Uit het onderzoek bleek dat allodynie (overgevoeligheid voor niet-pijnlijke prikkels) mogelijk een significante, negatieve voorspeller is voor de uitkomsten van SCS na één jaar bij chronische CRPS.
Bron: Trend
Pilotstudie met magnesium veelbelovend
In een pilotstudie aan het vuMC in Amsterdam kregen 8 patiënten intraveneus magenesium toegediend, voor 4 uur per dag gedurende 5 dagen.
Het idee achter deze behandeling is dat er CRPS lijkt er sprake te zijn van een uit de hand gelopen ontstekingsreactie. Dit kan leiden tot pijn en overgevoeligheid van het zenuwstelsel (centrale of perifere sensitisatie). De activatie van bepaalde receptoren in het zenuwstelsel (NMDA-receptoren) lijken hierbij een belangrijke rol te spelen.
Verondersteld wordt dat magnesium de NMDA-receptor inactiveert en daarmee de pijn doet verminderen. Eerder onderzoek bij pijnpatiënten toonden een afname in pijn aan na de toediening van magnesium infusen. Deze positieve resultaten werden gevonden bij zowel acute als chronische aandoeningen
Uit de resultaten van deze studie bleek dat de pijn significant was afgenomen, evenals de algemene CRPS1 stoornissen. De patiënten rapporteerden een verbetering in de kwaliteit van leven. Er werd geen verbetering gevonden van de functionele beperkingen (zoals lopen en gaan zitten) en ook de gevoeligheid van de huid was niet veranderd. De deelnemers aan de studie ervaarden slechts milde bijwerkingen.
De resultaten van deze pilot studie zijn veelbelovend. Het gebruik van magnesium lijkt een werkzame behandeling van CRPS1 en moet verder worden onderzocht.
Bron: Trend
Medicijn Tadalafil lijkt veelbelovend
In een studie aan het Erasmus MC werd onderzocht of het medicijn tadalafil de regionale bloedsomloop in het aangedane lichaamsdeel kan verbeteren bij CRPS-patiënten. Daarnaast werd onderzocht of het leidt tot een afname van pijn en een verbetering van het functioneren.

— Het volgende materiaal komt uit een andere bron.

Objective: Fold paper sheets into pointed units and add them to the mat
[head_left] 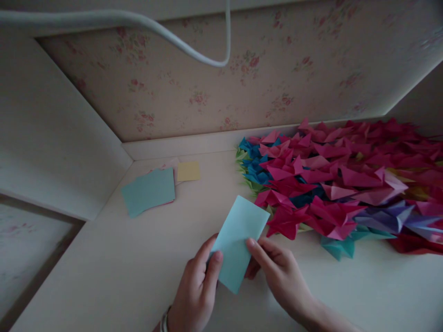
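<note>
A light-blue sheet of paper [238, 230], a narrow rectangle, is held tilted above the white table between both hands. My left hand [200, 281] grips its left edge, thumb on the face and fingers behind. On the right edge, my right hand [277, 267] pinches the paper between thumb and fingers. Whether the sheet is folded in two I cannot tell. Left of the hands lies a stack of teal paper sheets [150, 191], with pink showing at its lower edge. A small yellow paper square [188, 171] sits beside that stack.
A large heap of folded paper pieces [328, 175], mostly pink with blue, green, purple and teal, covers the right of the white table [138, 267]. Floral wallpaper [207, 97] backs it. A white cable [173, 39] hangs overhead. A white panel [58, 115] stands at left.
</note>
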`<state>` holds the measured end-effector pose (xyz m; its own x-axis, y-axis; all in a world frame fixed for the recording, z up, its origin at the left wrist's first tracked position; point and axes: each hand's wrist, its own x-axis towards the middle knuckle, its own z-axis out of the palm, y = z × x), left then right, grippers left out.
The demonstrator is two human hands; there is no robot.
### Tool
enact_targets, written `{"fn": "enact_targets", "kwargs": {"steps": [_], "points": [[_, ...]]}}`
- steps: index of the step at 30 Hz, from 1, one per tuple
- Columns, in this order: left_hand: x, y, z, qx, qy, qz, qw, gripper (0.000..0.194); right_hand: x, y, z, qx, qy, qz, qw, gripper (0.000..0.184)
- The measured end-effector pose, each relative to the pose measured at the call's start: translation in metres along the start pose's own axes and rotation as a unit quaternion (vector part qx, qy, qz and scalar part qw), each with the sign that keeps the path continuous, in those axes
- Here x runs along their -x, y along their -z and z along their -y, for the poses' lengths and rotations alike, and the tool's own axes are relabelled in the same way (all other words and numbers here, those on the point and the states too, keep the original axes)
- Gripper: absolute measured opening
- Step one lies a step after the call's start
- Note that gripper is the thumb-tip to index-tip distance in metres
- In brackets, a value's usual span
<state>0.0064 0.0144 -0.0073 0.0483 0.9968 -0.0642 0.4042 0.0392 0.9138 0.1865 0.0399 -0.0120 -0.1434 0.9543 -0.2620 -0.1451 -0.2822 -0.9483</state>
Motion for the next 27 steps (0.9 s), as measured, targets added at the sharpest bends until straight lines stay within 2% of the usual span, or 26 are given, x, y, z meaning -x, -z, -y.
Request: {"fn": "enact_targets", "kwargs": {"steps": [2,6,9,15,19,21,27], "points": [[0.000,0.000,0.000,0.003,0.006,-0.009,1.000,0.042,0.005,-0.004,-0.003,0.041,-0.013,0.054,0.998,0.048],[0.000,-0.001,0.004,-0.010,0.017,-0.045,0.999,0.043,0.010,-0.007,-0.004,0.047,-0.045,0.167,0.984,0.047],[0.001,-0.002,0.006,-0.025,0.011,-0.070,0.997,0.042,0.011,-0.007,-0.003,0.039,-0.075,0.199,0.976,0.047],[0.000,0.000,-0.003,0.007,0.001,-0.067,0.998,0.041,0.012,-0.007,-0.003,0.024,-0.082,0.183,0.979,0.047],[0.000,0.001,-0.007,0.024,0.005,0.004,1.000,0.043,0.008,-0.004,-0.003,0.001,-0.056,0.166,0.985,0.045],[0.001,0.001,-0.006,0.026,0.004,0.034,0.999,0.043,0.004,-0.002,-0.001,-0.014,-0.047,0.137,0.989,0.046],[0.001,0.002,-0.005,0.041,-0.009,0.068,0.997,0.040,-0.006,0.015,0.008,-0.045,-0.001,0.020,0.999,0.041]]}}
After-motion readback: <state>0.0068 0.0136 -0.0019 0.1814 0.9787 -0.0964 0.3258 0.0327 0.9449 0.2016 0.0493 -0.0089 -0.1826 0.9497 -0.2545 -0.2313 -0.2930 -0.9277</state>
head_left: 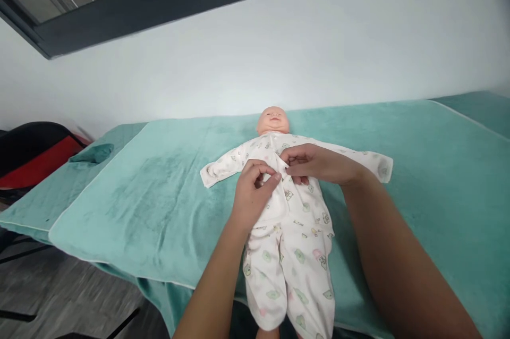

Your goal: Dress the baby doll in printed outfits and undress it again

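Observation:
A baby doll (pixel 273 120) lies on its back, its head toward the wall. It wears a white long-sleeved top (pixel 247 152) and white trousers (pixel 305 259), both printed with small green and pink figures. At the chest, my left hand (pixel 255 190) pinches the top's front edge between thumb and fingers. Just across from it, my right hand (pixel 306 163) has its fingers closed on the other side of the front opening. Both sleeves stretch out sideways. The doll's feet show only partly at the bottom edge. Any small fastener between my fingertips is too small to make out.
A teal cloth (pixel 159 195) covers the table under the doll. Behind it rises a white wall (pixel 255 62) with a dark-framed window (pixel 131 25) at upper left. A black and red chair (pixel 40 158) stands at the left, over a grey floor (pixel 79 291).

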Demonstrator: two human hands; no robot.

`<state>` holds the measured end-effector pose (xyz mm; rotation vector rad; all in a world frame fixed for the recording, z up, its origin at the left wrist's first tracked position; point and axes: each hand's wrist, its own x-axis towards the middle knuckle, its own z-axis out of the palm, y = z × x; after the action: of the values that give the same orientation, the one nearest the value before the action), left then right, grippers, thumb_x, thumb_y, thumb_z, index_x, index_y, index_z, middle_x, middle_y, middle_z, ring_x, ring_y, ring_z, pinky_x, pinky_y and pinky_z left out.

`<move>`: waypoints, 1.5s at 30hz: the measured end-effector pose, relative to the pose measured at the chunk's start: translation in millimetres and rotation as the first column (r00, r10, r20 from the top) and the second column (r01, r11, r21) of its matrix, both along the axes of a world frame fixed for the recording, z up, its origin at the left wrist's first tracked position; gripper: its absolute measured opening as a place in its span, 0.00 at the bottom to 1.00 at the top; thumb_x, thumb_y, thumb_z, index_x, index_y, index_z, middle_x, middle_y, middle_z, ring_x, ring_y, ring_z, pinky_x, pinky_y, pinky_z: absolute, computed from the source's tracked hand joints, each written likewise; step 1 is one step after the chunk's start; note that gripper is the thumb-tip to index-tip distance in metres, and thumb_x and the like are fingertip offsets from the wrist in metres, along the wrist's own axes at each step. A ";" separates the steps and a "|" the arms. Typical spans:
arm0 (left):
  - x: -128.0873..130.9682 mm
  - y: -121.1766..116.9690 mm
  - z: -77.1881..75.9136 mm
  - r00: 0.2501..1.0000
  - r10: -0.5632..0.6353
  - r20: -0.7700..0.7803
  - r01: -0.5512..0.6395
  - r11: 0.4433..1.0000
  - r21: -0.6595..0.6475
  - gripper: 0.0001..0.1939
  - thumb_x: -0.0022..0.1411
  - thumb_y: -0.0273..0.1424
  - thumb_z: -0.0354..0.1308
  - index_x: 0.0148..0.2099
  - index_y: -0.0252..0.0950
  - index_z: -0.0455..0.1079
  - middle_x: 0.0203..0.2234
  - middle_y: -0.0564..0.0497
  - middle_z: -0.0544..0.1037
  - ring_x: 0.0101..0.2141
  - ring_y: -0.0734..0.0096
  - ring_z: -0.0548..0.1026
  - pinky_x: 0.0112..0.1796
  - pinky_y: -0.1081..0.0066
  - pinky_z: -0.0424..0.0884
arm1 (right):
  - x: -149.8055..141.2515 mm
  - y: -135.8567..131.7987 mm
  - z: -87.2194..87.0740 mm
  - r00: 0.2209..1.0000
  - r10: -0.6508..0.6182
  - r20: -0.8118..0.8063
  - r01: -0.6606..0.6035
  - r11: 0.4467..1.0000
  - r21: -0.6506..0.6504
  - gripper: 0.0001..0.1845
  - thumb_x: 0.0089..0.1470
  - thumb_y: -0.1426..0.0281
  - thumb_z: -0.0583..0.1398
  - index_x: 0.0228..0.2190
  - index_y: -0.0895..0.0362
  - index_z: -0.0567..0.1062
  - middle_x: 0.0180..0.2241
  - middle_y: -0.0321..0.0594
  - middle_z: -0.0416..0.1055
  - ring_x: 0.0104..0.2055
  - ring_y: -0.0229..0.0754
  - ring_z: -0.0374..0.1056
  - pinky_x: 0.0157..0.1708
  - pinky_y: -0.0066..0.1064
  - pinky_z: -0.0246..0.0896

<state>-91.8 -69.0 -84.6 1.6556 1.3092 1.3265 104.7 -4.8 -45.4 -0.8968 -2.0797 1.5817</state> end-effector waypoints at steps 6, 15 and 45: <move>4.2 -8.8 12.7 0.988 0.059 0.139 -0.038 0.988 -0.152 0.08 0.60 0.36 0.61 0.34 0.36 0.72 0.28 0.54 0.72 0.30 0.74 0.66 0.35 0.73 0.63 | 2.6 0.9 -2.1 0.999 0.006 -0.040 -0.007 0.999 -0.034 0.06 0.54 0.67 0.61 0.32 0.57 0.75 0.25 0.36 0.71 0.29 0.37 0.67 0.29 0.28 0.62; 15.7 -14.3 33.9 0.906 0.089 0.414 0.051 0.948 -0.314 0.10 0.58 0.37 0.64 0.33 0.35 0.70 0.18 0.56 0.70 0.19 0.80 0.63 0.23 0.76 0.58 | 5.8 11.6 -19.4 0.945 -0.001 -0.327 -0.047 0.989 -0.141 0.05 0.52 0.69 0.65 0.32 0.58 0.77 0.23 0.33 0.69 0.23 0.33 0.64 0.25 0.25 0.60; 11.3 -9.1 14.6 0.863 0.083 0.498 0.133 0.914 -0.383 0.17 0.51 0.42 0.69 0.33 0.33 0.73 0.17 0.54 0.73 0.15 0.82 0.63 0.18 0.76 0.56 | -0.4 3.7 -13.5 0.985 0.045 -0.166 -0.075 0.981 -0.176 0.15 0.49 0.62 0.69 0.32 0.57 0.74 0.24 0.33 0.69 0.25 0.33 0.66 0.22 0.24 0.61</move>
<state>-80.5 -78.1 -70.0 0.9455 1.1331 1.2517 104.3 -1.1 -58.9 -0.7420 -1.8905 1.8359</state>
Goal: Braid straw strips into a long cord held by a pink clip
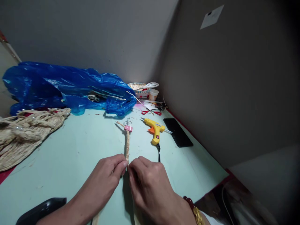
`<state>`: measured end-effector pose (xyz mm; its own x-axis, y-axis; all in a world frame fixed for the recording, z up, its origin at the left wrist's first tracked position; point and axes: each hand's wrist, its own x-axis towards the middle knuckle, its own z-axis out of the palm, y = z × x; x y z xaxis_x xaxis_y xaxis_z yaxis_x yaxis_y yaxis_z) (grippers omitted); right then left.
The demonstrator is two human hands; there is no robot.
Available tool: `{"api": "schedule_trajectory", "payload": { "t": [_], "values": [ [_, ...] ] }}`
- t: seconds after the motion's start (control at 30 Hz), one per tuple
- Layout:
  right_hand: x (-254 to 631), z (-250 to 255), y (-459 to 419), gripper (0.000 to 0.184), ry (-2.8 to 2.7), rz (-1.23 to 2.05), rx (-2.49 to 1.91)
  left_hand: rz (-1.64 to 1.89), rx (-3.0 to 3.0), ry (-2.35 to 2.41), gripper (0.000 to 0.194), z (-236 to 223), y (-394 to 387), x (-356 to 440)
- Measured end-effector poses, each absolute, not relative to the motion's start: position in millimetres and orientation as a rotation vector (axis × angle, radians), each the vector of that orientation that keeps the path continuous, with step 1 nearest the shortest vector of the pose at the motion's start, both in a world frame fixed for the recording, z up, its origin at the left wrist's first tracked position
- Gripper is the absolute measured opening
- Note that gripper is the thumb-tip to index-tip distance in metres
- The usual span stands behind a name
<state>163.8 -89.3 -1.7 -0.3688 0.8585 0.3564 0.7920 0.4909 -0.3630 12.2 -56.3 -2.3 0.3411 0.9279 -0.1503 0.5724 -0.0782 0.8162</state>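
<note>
A narrow braid of pale straw-like fibre (127, 145) runs from my hands away across the table. Its far end is gripped by a pink binder clip (128, 128), where a loose strand end sticks out to the left. My left hand (110, 170) is closed, thumb and fingers pinching the braid's near end. Right beside it, my right hand (147, 179) is closed too, its fingertips against the same spot. Pale strips trail below both hands toward me. The exact hold of the right fingers is hidden behind the hand.
A yellow glue gun (154, 128) with a black cord lies to the right, beside a black phone (178, 132). Red-handled scissors (151, 112), a basket (138, 85) and a blue plastic bag (70, 87) are farther back. A woven straw piece (30, 134) lies left; a black object (42, 210) sits near-left.
</note>
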Motion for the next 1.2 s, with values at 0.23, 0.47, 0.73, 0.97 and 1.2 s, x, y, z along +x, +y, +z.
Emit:
{"api": "schedule_trajectory", "payload": {
  "t": [0.23,0.47,0.73,0.97,1.2],
  "values": [
    [140.5,-0.6,-100.3,0.023,-2.409,-0.678,-1.029,0.667,1.505,1.146,0.026,-8.7,-51.1,8.9],
    [127.3,-22.2,-106.2,0.018,-2.39,-0.912,-0.846,0.608,1.411,1.047,0.028,-14.7,-47.4,4.4],
    [171.3,9.0,-106.7,0.027,-2.388,0.026,-1.291,0.582,1.454,1.008,0.02,-8.9,-52.3,-5.0],
    [183.6,20.3,-83.9,0.015,-2.229,0.426,-1.448,0.509,1.334,0.995,0.028,-5.3,-50.5,-5.7],
    [175.1,14.3,-67.0,0.021,-2.084,1.101,-1.292,0.534,1.386,1.002,0.017,-4.1,-51.4,-6.4]
  ]
}}
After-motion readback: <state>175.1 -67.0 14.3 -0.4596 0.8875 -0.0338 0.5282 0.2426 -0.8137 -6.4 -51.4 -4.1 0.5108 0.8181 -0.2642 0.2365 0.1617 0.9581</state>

Na de behandeling met tadalafil werd er geen significante verandering in temperatuur gemeten. Wel was er sprake van een significante en klinisch relevante afname van de pijn bij de patiënten die tadalafil toegediend hadden gekregen, en er waren ook kleine verbeteringen in het functioneren. Op basis van deze studie lijkt tadalafil een veelbelovend medicijn voor de behandeling van de chronische vorm van koude CRPS, maar verder onderzoek is noodzakelijk.